--- START ---

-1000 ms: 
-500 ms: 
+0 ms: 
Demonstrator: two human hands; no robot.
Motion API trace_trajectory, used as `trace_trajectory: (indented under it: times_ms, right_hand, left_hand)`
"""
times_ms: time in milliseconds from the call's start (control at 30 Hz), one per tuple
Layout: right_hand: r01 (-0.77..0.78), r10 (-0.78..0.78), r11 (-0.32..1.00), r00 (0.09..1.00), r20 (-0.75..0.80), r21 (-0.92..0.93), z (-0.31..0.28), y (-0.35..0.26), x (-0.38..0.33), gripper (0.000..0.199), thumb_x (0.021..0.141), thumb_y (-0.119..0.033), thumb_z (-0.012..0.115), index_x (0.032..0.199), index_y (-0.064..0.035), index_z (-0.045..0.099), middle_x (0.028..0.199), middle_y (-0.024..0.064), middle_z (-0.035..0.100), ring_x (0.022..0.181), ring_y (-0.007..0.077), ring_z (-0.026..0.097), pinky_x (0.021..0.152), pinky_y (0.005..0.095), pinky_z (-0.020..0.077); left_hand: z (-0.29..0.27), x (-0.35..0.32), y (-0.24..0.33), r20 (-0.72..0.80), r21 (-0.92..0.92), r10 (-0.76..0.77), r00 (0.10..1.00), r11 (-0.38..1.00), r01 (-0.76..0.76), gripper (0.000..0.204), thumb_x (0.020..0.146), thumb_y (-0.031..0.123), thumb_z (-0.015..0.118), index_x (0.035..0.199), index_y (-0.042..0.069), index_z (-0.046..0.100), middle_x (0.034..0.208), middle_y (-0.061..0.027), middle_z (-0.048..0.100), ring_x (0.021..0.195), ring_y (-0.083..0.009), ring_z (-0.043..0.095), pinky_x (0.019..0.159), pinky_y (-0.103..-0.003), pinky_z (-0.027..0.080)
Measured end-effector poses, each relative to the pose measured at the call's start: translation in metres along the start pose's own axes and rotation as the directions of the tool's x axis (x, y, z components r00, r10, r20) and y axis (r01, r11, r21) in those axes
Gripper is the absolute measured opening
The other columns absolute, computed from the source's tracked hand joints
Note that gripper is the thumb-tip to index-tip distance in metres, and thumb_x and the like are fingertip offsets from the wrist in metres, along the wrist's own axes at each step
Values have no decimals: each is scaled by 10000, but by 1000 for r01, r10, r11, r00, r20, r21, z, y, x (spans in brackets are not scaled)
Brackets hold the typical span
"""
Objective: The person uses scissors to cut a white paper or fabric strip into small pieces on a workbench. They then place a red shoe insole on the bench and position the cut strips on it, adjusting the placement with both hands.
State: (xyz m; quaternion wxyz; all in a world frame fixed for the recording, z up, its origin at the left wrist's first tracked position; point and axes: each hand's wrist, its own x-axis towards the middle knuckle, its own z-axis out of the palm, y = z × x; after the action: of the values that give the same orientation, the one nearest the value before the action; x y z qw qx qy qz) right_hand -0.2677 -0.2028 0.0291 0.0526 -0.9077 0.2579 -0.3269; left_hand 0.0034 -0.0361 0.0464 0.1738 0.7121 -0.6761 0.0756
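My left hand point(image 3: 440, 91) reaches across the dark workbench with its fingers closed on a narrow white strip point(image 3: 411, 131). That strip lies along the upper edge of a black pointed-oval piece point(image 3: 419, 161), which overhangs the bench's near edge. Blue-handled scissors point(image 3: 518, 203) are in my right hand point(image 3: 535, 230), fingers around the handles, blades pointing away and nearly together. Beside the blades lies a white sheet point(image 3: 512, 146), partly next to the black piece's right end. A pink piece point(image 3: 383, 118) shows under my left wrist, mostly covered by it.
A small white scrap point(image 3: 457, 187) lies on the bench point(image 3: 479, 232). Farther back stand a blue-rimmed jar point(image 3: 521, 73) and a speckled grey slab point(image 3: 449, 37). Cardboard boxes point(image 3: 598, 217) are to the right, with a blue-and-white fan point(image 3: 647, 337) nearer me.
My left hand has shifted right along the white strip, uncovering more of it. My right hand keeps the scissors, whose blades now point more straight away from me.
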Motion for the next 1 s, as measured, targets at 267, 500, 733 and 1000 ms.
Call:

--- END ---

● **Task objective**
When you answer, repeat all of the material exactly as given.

● **Answer to this problem**
-1000 ms: 
-500 ms: 
+0 ms: 
Demonstrator: two human hands; no robot.
Motion API trace_trajectory, used as `trace_trajectory: (indented under it: times_ms, right_hand, left_hand)`
"""
times_ms: time in milliseconds from the call's start (control at 30 Hz), one per tuple
Layout: right_hand: r01 (-0.77..0.78), r10 (-0.78..0.78), r11 (-0.32..1.00), r00 (0.09..1.00), r20 (-0.75..0.80), r21 (-0.92..0.93), z (-0.31..0.28), y (-0.35..0.26), x (-0.38..0.33), gripper (0.000..0.199), thumb_x (0.021..0.141), thumb_y (-0.119..0.033), thumb_z (-0.012..0.115), index_x (0.032..0.199), index_y (-0.064..0.035), index_z (-0.045..0.099), middle_x (0.028..0.199), middle_y (-0.024..0.064), middle_z (-0.035..0.100), ring_x (0.022..0.181), ring_y (-0.007..0.077), ring_z (-0.026..0.097), pinky_x (0.021..0.152), pinky_y (0.005..0.095), pinky_z (-0.020..0.077); left_hand: z (-0.29..0.27), x (-0.35..0.32), y (-0.24..0.33), r20 (-0.72..0.80), r21 (-0.92..0.92), r10 (-0.76..0.77), r00 (0.10..1.00), r11 (-0.38..1.00), r01 (-0.76..0.76), gripper (0.000..0.204), thumb_x (0.020..0.146), thumb_y (-0.031..0.123), thumb_z (-0.015..0.118), index_x (0.035..0.199), index_y (-0.042..0.069), index_z (-0.046..0.100), middle_x (0.034..0.208), middle_y (-0.061..0.027), middle_z (-0.048..0.100), ring_x (0.021..0.195), ring_y (-0.083..0.009), ring_z (-0.043..0.095), pinky_x (0.019..0.159), pinky_y (-0.103..-0.003), pinky_z (-0.027..0.080)
Measured end-effector poses, each relative to the pose measured at the call's start: translation in metres along the start pose's own axes and rotation as the directions of the tool's x axis (x, y, z components r00, r10, r20) and y axis (r01, r11, r21) in those axes
Gripper is the absolute measured opening
The other columns absolute, computed from the source's tracked hand joints
Note that gripper is the thumb-tip to index-tip distance in metres, and thumb_x and the like are fingertip offsets from the wrist in metres, along the wrist's own axes at each step
Values have no decimals: each is scaled by 10000, but by 1000 for r01, r10, r11, r00, r20, r21, z, y, x (spans in brackets are not scaled)
Brackets hold the typical span
"""
Objective: The person uses scissors to cut a white paper or fabric strip into small pieces on a workbench. They then place a red shoe insole on the bench and position the cut strips on it, adjusting the placement with both hands.
State: (xyz m; quaternion wxyz; all in a world frame fixed for the recording, z up, its origin at the left wrist's first tracked position; point and axes: each hand's wrist, its own x-axis towards the middle knuckle, its own z-axis out of the palm, y = z × x; after the action: of the values that give the same orientation, the one nearest the value before the action; x y z qw qx qy qz) right_hand -0.2677 -0.2028 0.0291 0.0526 -0.9077 0.2579 -0.3269; left_hand 0.0034 -0.0361 0.0464 0.1738 0.7121 -0.6761 0.0756
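My left hand point(image 3: 440, 91) reaches across the dark workbench with its fingers closed on a narrow white strip point(image 3: 411, 131). That strip lies along the upper edge of a black pointed-oval piece point(image 3: 419, 161), which overhangs the bench's near edge. Blue-handled scissors point(image 3: 518, 203) are in my right hand point(image 3: 535, 230), fingers around the handles, blades pointing away and nearly together. Beside the blades lies a white sheet point(image 3: 512, 146), partly next to the black piece's right end. A pink piece point(image 3: 383, 118) shows under my left wrist, mostly covered by it.
A small white scrap point(image 3: 457, 187) lies on the bench point(image 3: 479, 232). Farther back stand a blue-rimmed jar point(image 3: 521, 73) and a speckled grey slab point(image 3: 449, 37). Cardboard boxes point(image 3: 598, 217) are to the right, with a blue-and-white fan point(image 3: 647, 337) nearer me.
My left hand has shifted right along the white strip, uncovering more of it. My right hand keeps the scissors, whose blades now point more straight away from me.
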Motion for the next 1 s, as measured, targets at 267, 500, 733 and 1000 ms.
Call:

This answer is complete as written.